_To do:_
Type again, exactly, the lines below from the start through the line that includes "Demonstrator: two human".

_Dataset extract:_

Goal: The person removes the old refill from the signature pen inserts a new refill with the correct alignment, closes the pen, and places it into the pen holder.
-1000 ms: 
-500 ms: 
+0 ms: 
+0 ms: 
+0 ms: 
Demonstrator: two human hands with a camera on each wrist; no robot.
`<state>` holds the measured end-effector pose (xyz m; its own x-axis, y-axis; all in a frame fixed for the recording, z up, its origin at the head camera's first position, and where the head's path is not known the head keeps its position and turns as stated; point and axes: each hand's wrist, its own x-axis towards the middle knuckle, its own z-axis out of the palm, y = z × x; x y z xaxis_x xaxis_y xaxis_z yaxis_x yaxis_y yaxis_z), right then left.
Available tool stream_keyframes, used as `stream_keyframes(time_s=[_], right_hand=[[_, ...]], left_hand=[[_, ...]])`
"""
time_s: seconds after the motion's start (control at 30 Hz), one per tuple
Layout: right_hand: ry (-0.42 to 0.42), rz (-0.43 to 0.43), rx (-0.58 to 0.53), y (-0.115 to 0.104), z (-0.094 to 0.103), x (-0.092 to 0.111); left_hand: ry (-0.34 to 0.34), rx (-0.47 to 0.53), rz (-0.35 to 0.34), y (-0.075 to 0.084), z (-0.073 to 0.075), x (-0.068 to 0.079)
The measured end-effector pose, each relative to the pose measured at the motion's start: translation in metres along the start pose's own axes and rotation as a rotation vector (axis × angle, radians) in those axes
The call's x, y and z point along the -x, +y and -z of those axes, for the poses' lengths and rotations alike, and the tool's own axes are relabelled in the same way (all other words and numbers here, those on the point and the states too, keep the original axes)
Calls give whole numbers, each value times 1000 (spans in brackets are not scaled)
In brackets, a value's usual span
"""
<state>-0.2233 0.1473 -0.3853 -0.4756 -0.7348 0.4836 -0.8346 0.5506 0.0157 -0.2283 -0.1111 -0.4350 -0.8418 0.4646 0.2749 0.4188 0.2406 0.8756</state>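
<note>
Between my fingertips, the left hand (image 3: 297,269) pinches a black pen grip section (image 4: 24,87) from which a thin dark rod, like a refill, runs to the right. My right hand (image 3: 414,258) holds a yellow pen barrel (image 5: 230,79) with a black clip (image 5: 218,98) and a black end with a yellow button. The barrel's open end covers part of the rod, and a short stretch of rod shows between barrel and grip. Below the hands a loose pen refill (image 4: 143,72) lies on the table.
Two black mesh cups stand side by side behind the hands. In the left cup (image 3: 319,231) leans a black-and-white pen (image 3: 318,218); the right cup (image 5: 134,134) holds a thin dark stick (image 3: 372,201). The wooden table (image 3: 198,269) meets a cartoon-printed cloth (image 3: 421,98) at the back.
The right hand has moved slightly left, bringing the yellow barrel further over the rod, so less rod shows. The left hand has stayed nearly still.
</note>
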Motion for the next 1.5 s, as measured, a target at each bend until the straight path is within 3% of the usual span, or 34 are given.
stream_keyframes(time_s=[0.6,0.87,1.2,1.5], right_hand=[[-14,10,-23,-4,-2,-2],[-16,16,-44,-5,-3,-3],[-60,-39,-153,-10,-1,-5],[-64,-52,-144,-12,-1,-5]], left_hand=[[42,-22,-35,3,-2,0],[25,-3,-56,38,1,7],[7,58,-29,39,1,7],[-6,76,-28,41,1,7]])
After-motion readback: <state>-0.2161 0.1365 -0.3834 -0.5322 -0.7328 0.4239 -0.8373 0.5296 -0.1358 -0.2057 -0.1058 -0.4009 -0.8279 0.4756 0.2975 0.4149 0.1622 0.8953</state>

_Output for this exercise:_
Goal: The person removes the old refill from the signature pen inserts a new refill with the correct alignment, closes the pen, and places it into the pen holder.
-1000 ms: 
-500 ms: 
+0 ms: 
+0 ms: 
+0 ms: 
Demonstrator: two human hands with a camera on each wrist; no robot.

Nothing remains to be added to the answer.